◆ **Task directions**
Nothing should be output except the lines from the top of the material below through the line that contains "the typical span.", each exactly as written.

#### Stored data ####

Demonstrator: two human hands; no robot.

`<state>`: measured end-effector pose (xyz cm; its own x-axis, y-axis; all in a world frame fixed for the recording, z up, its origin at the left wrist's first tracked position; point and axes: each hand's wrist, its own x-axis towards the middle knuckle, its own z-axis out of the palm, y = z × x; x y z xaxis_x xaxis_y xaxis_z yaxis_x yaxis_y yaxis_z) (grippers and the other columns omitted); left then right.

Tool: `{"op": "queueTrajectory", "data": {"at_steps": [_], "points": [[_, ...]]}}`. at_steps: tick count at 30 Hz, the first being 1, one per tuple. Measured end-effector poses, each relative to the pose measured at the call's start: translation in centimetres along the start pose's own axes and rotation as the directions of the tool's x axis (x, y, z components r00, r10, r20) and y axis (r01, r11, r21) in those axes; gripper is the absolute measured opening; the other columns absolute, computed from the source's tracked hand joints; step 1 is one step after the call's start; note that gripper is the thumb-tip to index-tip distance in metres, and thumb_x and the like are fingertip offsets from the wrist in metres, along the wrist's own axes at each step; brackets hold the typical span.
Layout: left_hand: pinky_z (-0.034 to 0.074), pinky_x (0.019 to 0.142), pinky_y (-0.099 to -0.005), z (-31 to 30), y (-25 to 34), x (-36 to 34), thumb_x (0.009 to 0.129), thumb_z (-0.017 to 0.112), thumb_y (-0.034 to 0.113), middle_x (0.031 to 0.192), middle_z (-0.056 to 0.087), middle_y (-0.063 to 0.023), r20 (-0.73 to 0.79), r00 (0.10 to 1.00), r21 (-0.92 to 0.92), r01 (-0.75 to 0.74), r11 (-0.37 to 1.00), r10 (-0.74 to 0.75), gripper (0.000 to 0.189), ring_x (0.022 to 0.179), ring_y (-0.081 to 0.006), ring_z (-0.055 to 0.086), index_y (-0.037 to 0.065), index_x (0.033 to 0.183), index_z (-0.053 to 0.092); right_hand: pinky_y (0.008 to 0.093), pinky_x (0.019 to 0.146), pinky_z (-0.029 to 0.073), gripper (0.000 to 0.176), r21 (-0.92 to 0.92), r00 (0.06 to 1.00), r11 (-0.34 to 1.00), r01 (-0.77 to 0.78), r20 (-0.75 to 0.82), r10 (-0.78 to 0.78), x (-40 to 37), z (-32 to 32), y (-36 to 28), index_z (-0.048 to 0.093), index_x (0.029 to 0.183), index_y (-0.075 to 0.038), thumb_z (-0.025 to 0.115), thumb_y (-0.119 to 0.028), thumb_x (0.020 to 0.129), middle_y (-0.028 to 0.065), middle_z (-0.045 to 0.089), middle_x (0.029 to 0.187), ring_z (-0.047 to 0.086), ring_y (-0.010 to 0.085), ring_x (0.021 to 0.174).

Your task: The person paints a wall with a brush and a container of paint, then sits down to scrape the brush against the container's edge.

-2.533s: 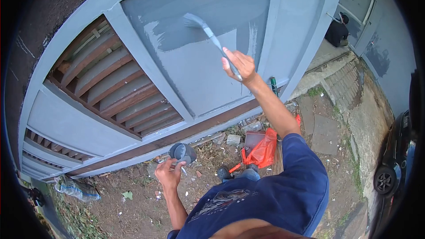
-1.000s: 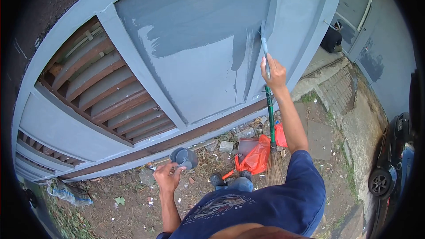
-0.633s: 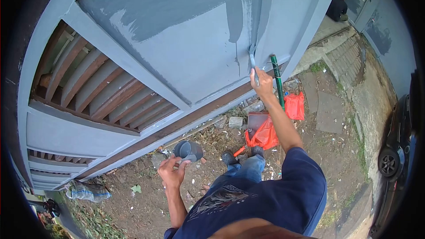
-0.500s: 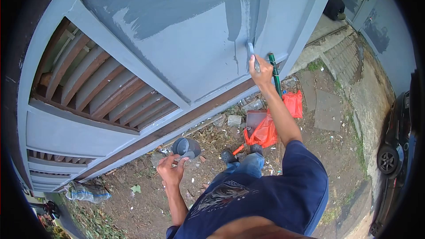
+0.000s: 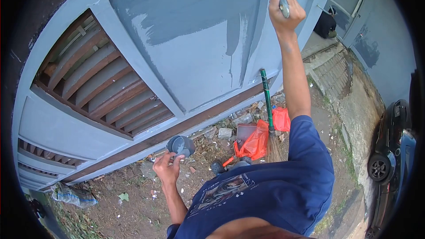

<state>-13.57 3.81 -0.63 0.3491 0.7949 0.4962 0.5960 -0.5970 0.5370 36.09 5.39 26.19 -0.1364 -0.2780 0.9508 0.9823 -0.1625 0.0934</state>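
My right hand (image 5: 288, 17) grips a paintbrush (image 5: 283, 5) by its handle, raised against the upper right of the grey wooden panel (image 5: 190, 75). The brush's bristle end is cut off at the top edge of the view. Darker grey paint covers the panel's upper part, with a streak and a thin drip running down on the right. Low on the left, my left hand (image 5: 165, 168) is closed on the rim of a small dark paint pot (image 5: 189, 144) with grey paint inside.
A broom (image 5: 267, 97) with a green handle leans by the wall beside red plastic bags (image 5: 255, 141). Louvred slats (image 5: 104, 79) fill the opening to the left. Bricks and debris lie along the wall's foot. A person (image 5: 326, 24) crouches far right; a black car (image 5: 384, 155) stands there too.
My right hand has moved up and slightly right with the paintbrush, from the panel's lower right corner to its upper right. My left hand still holds the paint pot.
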Motion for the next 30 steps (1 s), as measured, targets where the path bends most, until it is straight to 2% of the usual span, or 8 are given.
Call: {"op": "queueTrajectory", "data": {"at_steps": [3, 5, 9, 15, 17, 21, 24, 30], "points": [[0.052, 0.064, -0.0369, 0.4, 0.6, 0.1, 0.056, 0.093, 0.016, 0.089, 0.073, -0.0232, -0.008, 1.0, -0.011, 0.009, 1.0, -0.009, 0.033, 0.06, -0.0253, 0.067, 0.005, 0.081, 0.074, 0.0296, 0.045, 0.045, 0.011, 0.001, 0.994, 0.998, -0.061, 0.091, 0.06, -6.1, -0.7, 1.0, 0.071, 0.093, 0.001, 0.071, -0.006, 0.084, 0.0082, 0.064, 0.063, 0.06, 0.0184, 0.049], [0.052, 0.065, -0.0361, 0.5, 1.0, 0.4, 0.059, 0.091, 0.022, 0.077, 0.073, -0.0176, -0.024, 1.0, -0.007, 0.016, 1.0, -0.017, 0.03, 0.059, -0.0241, 0.068, 0.007, 0.078, 0.073, 0.0303, 0.045, 0.045, 0.014, -0.014, 0.972, 0.993, -0.114, 0.207, 0.115, -10.5, -2.3, 0.9, 0.07, 0.097, 0.001, 0.071, -0.005, 0.084, 0.0085, 0.063, 0.063, 0.06, 0.0195, 0.049], [0.052, 0.065, -0.036, 1.2, 1.2, 0.5, 0.06, 0.091, 0.022, 0.073, 0.072, -0.0164, -0.027, 1.0, -0.001, 0.013, 1.0, -0.013, 0.029, 0.058, -0.0238, 0.068, 0.007, 0.078, 0.074, 0.0315, 0.045, 0.046, 0.017, 0.02, 0.926, 0.98, -0.197, 0.333, 0.179, -17.0, -6.0, -0.2, 0.068, 0.1, 0.002, 0.07, -0.002, 0.084, 0.0091, 0.062, 0.062, 0.061, 0.0208, 0.049], [0.052, 0.066, -0.0368, 2.3, 2.9, 1.1, 0.059, 0.091, 0.02, 0.067, 0.07, -0.0148, -0.025, 0.998, 0.019, 0.05, 0.999, -0.049, 0.029, 0.062, -0.0256, 0.069, 0.008, 0.078, 0.074, 0.0322, 0.044, 0.045, 0.014, 0.058, 0.892, 0.972, -0.226, 0.413, 0.183, -16.3, -7.1, -1.0, 0.068, 0.097, 0.002, 0.07, -0.001, 0.084, 0.0095, 0.061, 0.061, 0.06, 0.0215, 0.049], [0.052, 0.063, -0.0358, 2.7, 3.2, 1.1, 0.057, 0.092, 0.017, 0.091, 0.073, -0.0234, -0.044, 0.999, 0.002, 0.019, 1.0, -0.018, 0.033, 0.058, -0.0235, 0.066, 0.005, 0.082, 0.074, 0.0315, 0.044, 0.044, 0.009, 0.084, 0.929, 0.971, -0.224, 0.32, 0.187, -11.9, -5.1, -1.0, 0.069, 0.093, 0.002, 0.069, -0.002, 0.084, 0.0089, 0.061, 0.061, 0.059, 0.0206, 0.048], [0.053, 0.064, -0.0359, 3.4, 4.2, 1.1, 0.058, 0.092, 0.016, 0.09, 0.073, -0.0237, -0.081, 0.997, -0.005, 0.002, 1.0, -0.002, 0.032, 0.059, -0.0233, 0.067, 0.005, 0.082, 0.074, 0.0299, 0.043, 0.042, 0.006, 0.09, 0.991, 0.993, -0.069, 0.121, 0.058, -4.5, -0.4, 1.1, 0.069, 0.086, 0.001, 0.069, -0.005, 0.085, 0.0068, 0.06, 0.059, 0.057, 0.0179, 0.046], [0.053, 0.065, -0.0365, 3.8, 5.1, 1.3, 0.058, 0.092, 0.017, 0.088, 0.073, -0.0236, -0.104, 0.99, -0.019, 0.089, 0.996, -0.091, 0.032, 0.06, -0.0243, 0.067, 0.005, 0.082, 0.074, 0.0294, 0.043, 0.042, 0.006, 0.097, 0.999, 0.995, 0.024, 0.036, -0.028, -0.9, 1.3, 2.3, 0.069, 0.086, 0.002, 0.069, -0.005, 0.084, 0.0064, 0.059, 0.057, 0.055, 0.0178, 0.045], [0.052, 0.065, -0.0374, 3.6, 5.2, 1.2, 0.057, 0.093, 0.02, 0.086, 0.073, -0.0237, -0.102, 0.993, 0.014, 0.065, 0.998, -0.063, 0.035, 0.062, -0.0264, 0.068, 0.004, 0.083, 0.075, 0.0292, 0.042, 0.04, 0.011, 0.009, 0.995, 0.995, 0.098, 0.036, -0.098, -2.4, 0.8, 2.0, 0.069, 0.092, 0.003, 0.07, -0.003, 0.082, 0.0052, 0.055, 0.057, 0.052, 0.017, 0.045]]}}
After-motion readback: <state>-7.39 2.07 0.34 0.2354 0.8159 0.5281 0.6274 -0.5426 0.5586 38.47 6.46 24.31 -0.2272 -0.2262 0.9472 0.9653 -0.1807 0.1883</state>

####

◆ **Written answer**
Demonstrator: two human hands; no robot.

`<state>`: measured end-effector pose (xyz cm; its own x-axis, y-axis; all in a world frame fixed for the recording, z up, its origin at the left wrist's first tracked position; point and axes: each hand's wrist, its own x-axis towards the middle knuckle, its own z-axis out of the palm, y = z × x; x y z xaxis_x xaxis_y xaxis_z yaxis_x yaxis_y yaxis_z) (grippers and the other columns omitted); left then right.

Tool: `{"op": "queueTrajectory", "data": {"at_steps": [_], "points": [[_, ...]]}}`. at_steps: tick count at 30 Hz, the first being 1, one per tuple. Measured end-effector poses, each relative to the pose measured at the call's start: translation in centimetres along the start pose's own axes and rotation as the directions of the tool's x axis (x, y, z components r00, r10, r20) and y axis (r01, r11, r21) in those axes; gripper is the absolute measured opening; the other columns absolute, computed from the source's tracked hand joints; step 1 is one step after the call's start; note that gripper is the thumb-tip to index-tip distance in metres, and thumb_x and the like are fingertip offsets from the wrist in metres, along the wrist's own axes at each step; brackets hold the typical span.

Besides the given answer, there is nothing more to add.